University of Zaragoza, Zaragoza, Spain

Paper No. GT2017-64181, pp. V04AT04A073; 12 pages
doi:10.1115/GT2017-64181
From:
  • ASME Turbo Expo 2017: Turbomachinery Technical Conference and Exposition
  • Volume 4A: Combustion, Fuels and Emissions
  • Charlotte, North Carolina, USA, June 26–30, 2017
  • Conference Sponsors: International Gas Turbine Institute
  • ISBN: 978-0-7918-5084-8
  • Copyright © 2017 by ASME

abstract

In light of the potential of butanol as an alternative fuel for blending with petroleum fuels such as gasoline, diesel or Jet A, experimental data regarding the burning characteristics of these blends are required in order to better understand their combustion process. In this study, freely-falling droplets of butanol, Jet A, and their mixtures (10, 20 and 50% butanol by volume) were examined in a combustion chamber which provides representative conditions of real flames, both in terms of temperature and oxygen availability.
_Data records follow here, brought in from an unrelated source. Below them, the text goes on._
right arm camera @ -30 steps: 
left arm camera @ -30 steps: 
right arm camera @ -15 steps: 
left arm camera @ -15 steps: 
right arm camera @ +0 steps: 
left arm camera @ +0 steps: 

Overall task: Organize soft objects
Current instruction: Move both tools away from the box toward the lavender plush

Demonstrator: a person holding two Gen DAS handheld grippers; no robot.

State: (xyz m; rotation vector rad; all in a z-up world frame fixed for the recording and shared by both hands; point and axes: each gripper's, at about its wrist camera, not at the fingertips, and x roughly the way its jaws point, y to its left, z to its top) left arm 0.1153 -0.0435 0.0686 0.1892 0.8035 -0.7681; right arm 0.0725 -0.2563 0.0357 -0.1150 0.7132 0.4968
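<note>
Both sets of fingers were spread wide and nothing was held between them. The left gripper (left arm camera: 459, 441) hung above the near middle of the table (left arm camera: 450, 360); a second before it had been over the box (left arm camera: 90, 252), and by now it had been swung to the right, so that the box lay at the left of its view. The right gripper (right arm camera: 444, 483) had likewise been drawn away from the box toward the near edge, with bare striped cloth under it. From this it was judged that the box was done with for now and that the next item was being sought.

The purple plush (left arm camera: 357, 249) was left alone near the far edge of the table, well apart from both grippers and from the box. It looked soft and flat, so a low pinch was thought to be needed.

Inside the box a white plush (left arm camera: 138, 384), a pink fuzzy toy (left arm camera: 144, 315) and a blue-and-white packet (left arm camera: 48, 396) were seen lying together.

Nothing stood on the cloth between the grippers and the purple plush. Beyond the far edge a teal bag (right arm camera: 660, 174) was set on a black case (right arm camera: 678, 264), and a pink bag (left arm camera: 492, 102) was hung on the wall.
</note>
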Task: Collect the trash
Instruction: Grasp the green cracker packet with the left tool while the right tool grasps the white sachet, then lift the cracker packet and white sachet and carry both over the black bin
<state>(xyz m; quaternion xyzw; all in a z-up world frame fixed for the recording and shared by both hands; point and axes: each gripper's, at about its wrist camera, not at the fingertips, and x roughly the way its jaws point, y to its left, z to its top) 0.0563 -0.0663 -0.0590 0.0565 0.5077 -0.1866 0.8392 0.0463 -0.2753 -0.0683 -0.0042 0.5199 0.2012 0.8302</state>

The combustion characteristics reported here include evolution of droplet sizes, burning rates, soot measurements, and the occurrence of microexplosions and soot shells. Results show that the evolution of droplet diameter for butanol, Jet A and their blends are very similar, regardless of the obvious compositional differences. Sooting behaviors are found to be quite different, with a clear reduction in the sooting propensity as the butanol content in the fuel increases. These results are consistent with a previous study in a gas turbine showing similar performance among Jet A and its blends with butanol, suggesting that such mixtures are promising alternative fuels with very similar combustion characteristics to Jet A, but with much less propensity to soot. Moreover, this study provides new results on the combustion properties of Jet A/butanol blends, for which very scarce data exist in the open literature.